Khamul

Scientific classification
- Domain: Eukaryota
- Kingdom: Animalia
- Phylum: Arthropoda
- Class: Insecta
- Order: Hymenoptera
- Family: Eurytomidae
- Subfamily: Eurytominae
- Genus: Khamul Gates, 2008
- Type species: Khamul erwini Gates, 2008
- Species: See text

= Khamul (wasp) =

Genus of wasps

Khamul is a genus of chalcid wasps known containing four species in Central and South America. The body and head is black, while the legs and antennae are brown individuals measure 3.3–5.3 mm in body length.

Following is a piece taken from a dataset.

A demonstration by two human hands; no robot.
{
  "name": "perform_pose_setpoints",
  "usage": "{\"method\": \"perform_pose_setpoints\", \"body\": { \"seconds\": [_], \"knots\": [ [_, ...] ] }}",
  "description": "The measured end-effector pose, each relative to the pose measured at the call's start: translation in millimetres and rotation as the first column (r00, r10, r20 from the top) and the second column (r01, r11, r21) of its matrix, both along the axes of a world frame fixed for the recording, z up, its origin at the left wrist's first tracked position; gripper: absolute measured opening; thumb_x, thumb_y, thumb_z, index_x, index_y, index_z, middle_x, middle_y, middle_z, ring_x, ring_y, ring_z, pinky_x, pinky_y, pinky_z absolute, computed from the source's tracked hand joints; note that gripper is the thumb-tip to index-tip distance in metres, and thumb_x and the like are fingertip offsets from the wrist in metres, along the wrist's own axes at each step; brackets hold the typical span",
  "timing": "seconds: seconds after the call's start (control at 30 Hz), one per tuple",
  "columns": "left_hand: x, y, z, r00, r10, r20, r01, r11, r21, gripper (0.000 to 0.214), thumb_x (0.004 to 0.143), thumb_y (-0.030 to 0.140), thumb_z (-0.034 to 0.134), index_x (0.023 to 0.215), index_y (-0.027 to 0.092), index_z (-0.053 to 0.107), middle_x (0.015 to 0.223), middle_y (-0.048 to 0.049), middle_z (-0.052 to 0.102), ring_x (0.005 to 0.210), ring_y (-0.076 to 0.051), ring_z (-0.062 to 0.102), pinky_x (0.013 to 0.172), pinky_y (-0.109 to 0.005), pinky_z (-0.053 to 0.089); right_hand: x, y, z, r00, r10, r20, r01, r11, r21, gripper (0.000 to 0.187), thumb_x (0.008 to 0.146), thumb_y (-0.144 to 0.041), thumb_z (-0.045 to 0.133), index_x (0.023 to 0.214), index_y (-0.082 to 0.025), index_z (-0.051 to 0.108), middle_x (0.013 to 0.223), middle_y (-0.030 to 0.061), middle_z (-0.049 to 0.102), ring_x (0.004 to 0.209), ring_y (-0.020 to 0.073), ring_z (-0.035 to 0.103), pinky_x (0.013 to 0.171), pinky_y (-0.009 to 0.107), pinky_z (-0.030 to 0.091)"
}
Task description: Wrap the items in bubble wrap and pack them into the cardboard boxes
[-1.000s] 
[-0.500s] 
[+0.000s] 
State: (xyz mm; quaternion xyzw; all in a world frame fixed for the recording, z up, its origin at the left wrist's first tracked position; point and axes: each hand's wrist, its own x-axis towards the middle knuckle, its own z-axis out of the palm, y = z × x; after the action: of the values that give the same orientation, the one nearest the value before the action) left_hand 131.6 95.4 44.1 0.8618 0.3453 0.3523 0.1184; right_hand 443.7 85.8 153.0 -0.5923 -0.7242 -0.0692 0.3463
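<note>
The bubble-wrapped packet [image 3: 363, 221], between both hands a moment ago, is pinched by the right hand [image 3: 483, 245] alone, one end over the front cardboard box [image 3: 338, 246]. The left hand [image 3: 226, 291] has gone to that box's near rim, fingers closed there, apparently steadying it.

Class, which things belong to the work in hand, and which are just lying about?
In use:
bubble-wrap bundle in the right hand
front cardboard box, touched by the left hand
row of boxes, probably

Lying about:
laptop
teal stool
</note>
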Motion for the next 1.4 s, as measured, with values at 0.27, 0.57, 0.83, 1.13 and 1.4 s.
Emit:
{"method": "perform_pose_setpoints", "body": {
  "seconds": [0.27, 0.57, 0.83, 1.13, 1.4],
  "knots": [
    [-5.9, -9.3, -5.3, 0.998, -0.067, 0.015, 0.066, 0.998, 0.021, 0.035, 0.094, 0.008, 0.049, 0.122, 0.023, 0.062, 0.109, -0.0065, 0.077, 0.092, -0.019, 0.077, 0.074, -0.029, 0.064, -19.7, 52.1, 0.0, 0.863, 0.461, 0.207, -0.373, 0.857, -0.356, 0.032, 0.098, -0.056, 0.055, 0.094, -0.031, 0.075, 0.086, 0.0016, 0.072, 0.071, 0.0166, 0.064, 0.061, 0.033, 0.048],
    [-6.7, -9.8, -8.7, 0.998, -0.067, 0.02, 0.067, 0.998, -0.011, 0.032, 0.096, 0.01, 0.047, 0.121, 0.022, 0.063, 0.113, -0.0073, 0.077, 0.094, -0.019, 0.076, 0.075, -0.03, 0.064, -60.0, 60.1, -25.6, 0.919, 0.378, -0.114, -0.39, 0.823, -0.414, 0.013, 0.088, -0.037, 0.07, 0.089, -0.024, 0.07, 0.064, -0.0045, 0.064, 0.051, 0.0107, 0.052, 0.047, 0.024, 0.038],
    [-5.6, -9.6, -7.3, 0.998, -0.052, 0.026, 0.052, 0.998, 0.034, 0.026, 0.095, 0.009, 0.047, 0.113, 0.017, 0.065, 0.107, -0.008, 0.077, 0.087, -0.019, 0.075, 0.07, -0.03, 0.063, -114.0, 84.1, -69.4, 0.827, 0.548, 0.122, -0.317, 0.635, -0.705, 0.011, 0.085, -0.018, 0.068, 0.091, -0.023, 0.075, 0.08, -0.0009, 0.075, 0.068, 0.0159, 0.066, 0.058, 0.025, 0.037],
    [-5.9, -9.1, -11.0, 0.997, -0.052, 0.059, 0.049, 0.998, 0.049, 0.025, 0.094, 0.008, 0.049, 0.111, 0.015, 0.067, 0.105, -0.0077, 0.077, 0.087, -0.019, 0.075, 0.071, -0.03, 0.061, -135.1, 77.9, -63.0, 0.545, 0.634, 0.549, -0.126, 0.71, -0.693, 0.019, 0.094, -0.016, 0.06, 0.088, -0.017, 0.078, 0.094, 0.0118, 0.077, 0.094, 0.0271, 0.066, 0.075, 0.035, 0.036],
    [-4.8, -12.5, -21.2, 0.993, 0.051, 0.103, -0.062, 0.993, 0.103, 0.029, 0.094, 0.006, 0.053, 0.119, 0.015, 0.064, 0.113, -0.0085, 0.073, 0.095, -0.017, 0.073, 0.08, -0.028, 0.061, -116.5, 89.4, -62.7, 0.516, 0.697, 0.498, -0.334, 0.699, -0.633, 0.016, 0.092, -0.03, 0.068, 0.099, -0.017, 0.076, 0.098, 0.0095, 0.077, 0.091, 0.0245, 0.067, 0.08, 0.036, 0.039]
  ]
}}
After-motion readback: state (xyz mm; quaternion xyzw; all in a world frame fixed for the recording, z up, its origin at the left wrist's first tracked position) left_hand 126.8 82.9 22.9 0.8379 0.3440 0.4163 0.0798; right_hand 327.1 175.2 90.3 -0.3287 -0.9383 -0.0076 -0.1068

The name Khamûl is taken from a villain in J.R.R. Tolkien's novel The Lord of the Rings.

==Species==
- Khamul erwini (Note: named after entomologist Terry Erwin) is known from Costa Rica, Colombia, Ecuador and Brazil
- Khamul gothmogi (Note: named after the fictional demon Gothmog) is known from Ecuador and Peru
- Khamul lanceolatus (Note: named for the lance-like mandibles) is known from Costa Rica, Mexico, and Peru
- Khamul tolkeini (Note: named after author J. R. R. Tolkien) is known from Ecuador and Peru.